Aslen Manisalı Alevi bir ailenin çocuğu idi. Kendi ifadesine göre karşı köyü Sünni imiş. Küçükten, hangi saikle şartlandırıldı ise “ne zaman büyüyüp, şu Sünni köyünden bir Sünniyi öldüreceğim” diye hesap yapıyordum, diyor.
Büyümüş. Zeki olduğu için ODTÜ İnşaat Mühendisliğini kazanmış. Orayı bitirince de asistan ve hoca olmuş.
1970’li yıllar. ODTÜ’nün sol renginin başka renklere tahammül edemediği, öğrenci veya hoca; ya devrimcisin ya karşı devrimci… Böyle yıllar. O yıllarda bile Cuma namazlarına gidebilmek, hatta vakit namazlarını kılmak ve öğrencilerin illaki sol fraksiyon tazyiklerine akıl dolu cevaplar verebilmek her aklın tahammülünde midir?

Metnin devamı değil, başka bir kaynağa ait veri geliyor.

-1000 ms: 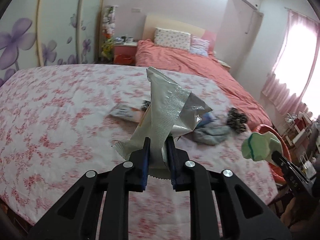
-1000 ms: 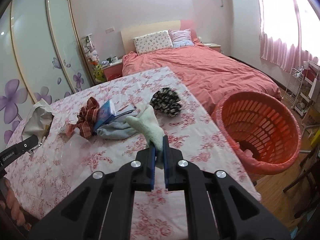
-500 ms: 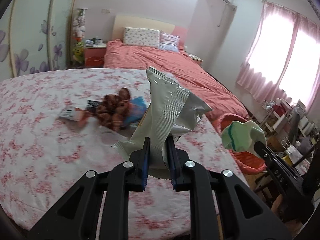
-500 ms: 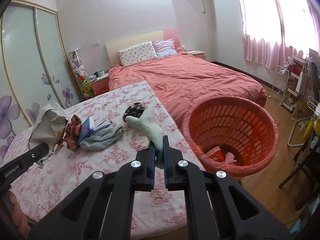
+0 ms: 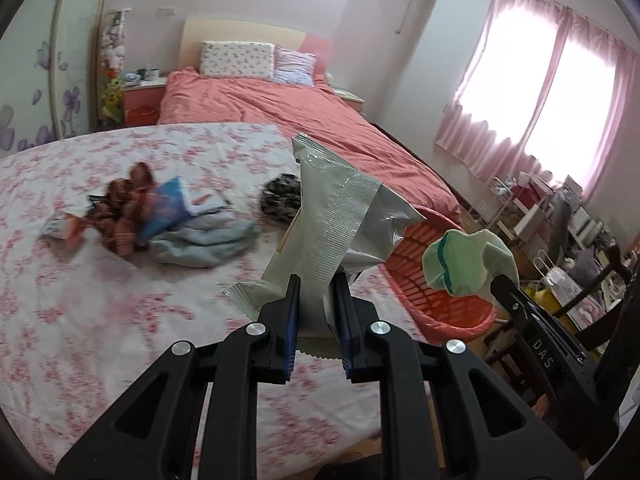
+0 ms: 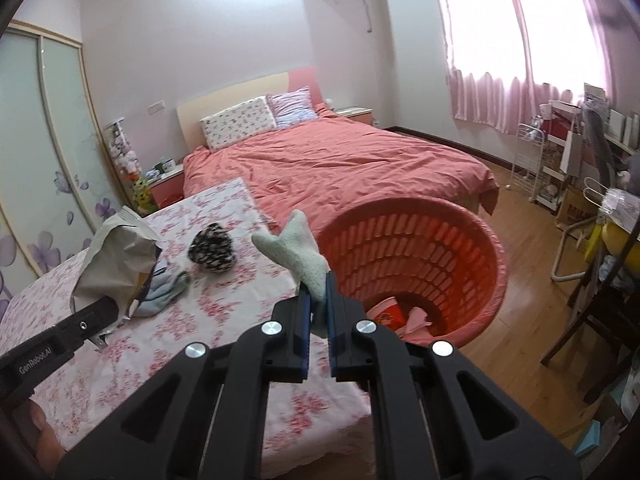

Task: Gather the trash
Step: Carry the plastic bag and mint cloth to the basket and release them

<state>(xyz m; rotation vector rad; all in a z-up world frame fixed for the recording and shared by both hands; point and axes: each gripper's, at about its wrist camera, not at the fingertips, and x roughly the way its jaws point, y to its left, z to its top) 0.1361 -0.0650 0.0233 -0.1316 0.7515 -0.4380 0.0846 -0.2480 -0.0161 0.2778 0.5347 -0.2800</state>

Peki, ihtidası nasıl olmuş? Kendi anlatımı şöyle: “Doktora için gittiğim Amerika’da okuduğum üniversitede bir Türk profesör var. (İsmini unuttum. İ.G) O kadar iyi bir insan ki; beş vakit benimle ilgileniyor, yolumu açıyor. Son derece de dindar. Ben ise Aleviyim ve bende Türkiyeli olmak dışında dışarı yansıyan dini bir tavır yok. Bir gün bu hoca bana: “Mustafa! Çok iyi bir insansın. Sen namazını kılsan ne kadar güzel olur” dedi. Ben de: “Hocam. Çok yoğunum, derslerim var. Beş vakit namaz kılmaya hiç vaktim yok” dedim. Hoca: “Yoo. Yanlış. Beş vakit namaz, vakti bol olan için. Sen günde üç vakit kılacaksın. Sabah, akşam, yatsı…” deyince ve benim için beşi üçe indirince, kendisine de olan saygımdan kıramadım ve tamam öyleyse; üç vakit kılarım, dedim. Ben her gün üç vakit kılıyorum ve gittikçe namaz benim için vazgeçilmez bir ibadet haline geliyor. Namaza iyice alıştım. Bana o günlerde biri demez mi; namaz beş vakit. Sana söyleyen yanlış söylemiş! Hocaya sordum: “Hocam namaz beş vakitmiş. Sen üç dedin. Yanlışmış” Hoca bana döndü ve dedi ki: “Evet Mustafa. Şimdi beş vakit…”
Ondan sonra beş vakti kılıyorum elhamdülillah.”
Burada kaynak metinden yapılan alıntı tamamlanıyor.